# [Exercise]
Everything from the line holding "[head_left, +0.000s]" through the last line below is needed; please reproduce those lines exactly, adding nothing.

Material provided section start

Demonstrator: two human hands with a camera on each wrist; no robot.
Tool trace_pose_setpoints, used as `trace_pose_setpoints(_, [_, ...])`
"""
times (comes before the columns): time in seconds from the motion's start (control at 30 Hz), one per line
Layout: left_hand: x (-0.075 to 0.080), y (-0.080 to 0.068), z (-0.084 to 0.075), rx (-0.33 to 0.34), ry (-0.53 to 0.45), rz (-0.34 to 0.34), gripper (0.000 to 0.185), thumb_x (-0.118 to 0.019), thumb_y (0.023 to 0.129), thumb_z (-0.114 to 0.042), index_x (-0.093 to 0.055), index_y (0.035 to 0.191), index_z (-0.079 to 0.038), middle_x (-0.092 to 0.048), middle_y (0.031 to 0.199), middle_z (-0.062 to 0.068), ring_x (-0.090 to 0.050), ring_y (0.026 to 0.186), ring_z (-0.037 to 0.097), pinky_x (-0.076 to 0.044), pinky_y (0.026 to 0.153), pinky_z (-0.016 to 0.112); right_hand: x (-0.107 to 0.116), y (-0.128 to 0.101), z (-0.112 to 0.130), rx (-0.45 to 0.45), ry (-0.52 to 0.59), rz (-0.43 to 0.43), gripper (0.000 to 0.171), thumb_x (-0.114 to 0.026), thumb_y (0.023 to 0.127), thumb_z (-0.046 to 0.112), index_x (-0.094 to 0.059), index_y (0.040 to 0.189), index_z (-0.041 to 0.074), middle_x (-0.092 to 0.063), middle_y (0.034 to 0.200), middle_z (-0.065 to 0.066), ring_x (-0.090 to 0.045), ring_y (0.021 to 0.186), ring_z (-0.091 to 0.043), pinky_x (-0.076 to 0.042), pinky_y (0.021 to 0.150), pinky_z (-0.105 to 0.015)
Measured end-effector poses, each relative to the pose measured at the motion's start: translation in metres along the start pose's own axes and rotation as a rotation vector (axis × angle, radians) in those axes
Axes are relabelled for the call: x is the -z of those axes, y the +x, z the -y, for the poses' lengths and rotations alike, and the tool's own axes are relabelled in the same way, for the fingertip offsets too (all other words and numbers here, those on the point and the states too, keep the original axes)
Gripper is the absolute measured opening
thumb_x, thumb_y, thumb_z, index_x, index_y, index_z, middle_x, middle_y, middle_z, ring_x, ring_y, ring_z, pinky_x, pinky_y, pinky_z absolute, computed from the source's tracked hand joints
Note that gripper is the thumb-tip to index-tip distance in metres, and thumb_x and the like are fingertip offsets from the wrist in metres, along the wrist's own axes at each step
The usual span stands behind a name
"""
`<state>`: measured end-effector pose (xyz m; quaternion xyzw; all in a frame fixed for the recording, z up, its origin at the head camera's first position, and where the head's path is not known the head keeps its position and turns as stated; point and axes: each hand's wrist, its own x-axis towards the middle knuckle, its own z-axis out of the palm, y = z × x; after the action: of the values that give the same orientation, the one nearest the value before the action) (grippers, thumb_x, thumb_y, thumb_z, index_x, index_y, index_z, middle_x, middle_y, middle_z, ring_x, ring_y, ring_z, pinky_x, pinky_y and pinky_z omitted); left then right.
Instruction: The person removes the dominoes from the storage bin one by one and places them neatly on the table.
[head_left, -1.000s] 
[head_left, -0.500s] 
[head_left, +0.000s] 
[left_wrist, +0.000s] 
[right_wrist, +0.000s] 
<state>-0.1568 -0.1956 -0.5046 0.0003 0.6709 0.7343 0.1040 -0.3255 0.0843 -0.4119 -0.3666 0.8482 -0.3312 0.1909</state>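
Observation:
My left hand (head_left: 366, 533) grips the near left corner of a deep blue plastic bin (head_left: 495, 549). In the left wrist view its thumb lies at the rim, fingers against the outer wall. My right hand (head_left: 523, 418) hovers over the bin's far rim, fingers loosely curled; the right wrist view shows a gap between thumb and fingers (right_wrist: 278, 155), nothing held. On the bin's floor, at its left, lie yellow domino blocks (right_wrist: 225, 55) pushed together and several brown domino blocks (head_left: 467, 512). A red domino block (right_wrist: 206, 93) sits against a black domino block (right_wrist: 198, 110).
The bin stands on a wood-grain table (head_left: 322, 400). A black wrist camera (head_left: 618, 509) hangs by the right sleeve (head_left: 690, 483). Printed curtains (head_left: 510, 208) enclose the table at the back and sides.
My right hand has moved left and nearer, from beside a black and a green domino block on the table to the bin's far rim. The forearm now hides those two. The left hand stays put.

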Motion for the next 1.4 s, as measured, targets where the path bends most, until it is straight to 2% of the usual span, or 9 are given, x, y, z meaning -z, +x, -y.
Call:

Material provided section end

# [Response]
[head_left, +0.000s] 
[left_wrist, +0.000s] 
[right_wrist, +0.000s] 
<state>-0.1568 -0.1956 -0.5046 0.0003 0.6709 0.7343 0.1040 -0.3255 0.0843 -0.4119 -0.3666 0.8482 -0.3312 0.1909</state>
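Observation:
My left hand (head_left: 366, 533) grips the near left corner of a deep blue plastic bin (head_left: 495, 549). In the left wrist view its thumb lies at the rim, fingers against the outer wall. My right hand (head_left: 523, 418) hovers over the bin's far rim, fingers loosely curled; the right wrist view shows a gap between thumb and fingers (right_wrist: 278, 155), nothing held. On the bin's floor, at its left, lie yellow domino blocks (right_wrist: 225, 55) pushed together and several brown domino blocks (head_left: 467, 512). A red domino block (right_wrist: 206, 93) sits against a black domino block (right_wrist: 198, 110).
The bin stands on a wood-grain table (head_left: 322, 400). A black wrist camera (head_left: 618, 509) hangs by the right sleeve (head_left: 690, 483). Printed curtains (head_left: 510, 208) enclose the table at the back and sides.
My right hand has moved left and nearer, from beside a black and a green domino block on the table to the bin's far rim. The forearm now hides those two. The left hand stays put.
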
Motion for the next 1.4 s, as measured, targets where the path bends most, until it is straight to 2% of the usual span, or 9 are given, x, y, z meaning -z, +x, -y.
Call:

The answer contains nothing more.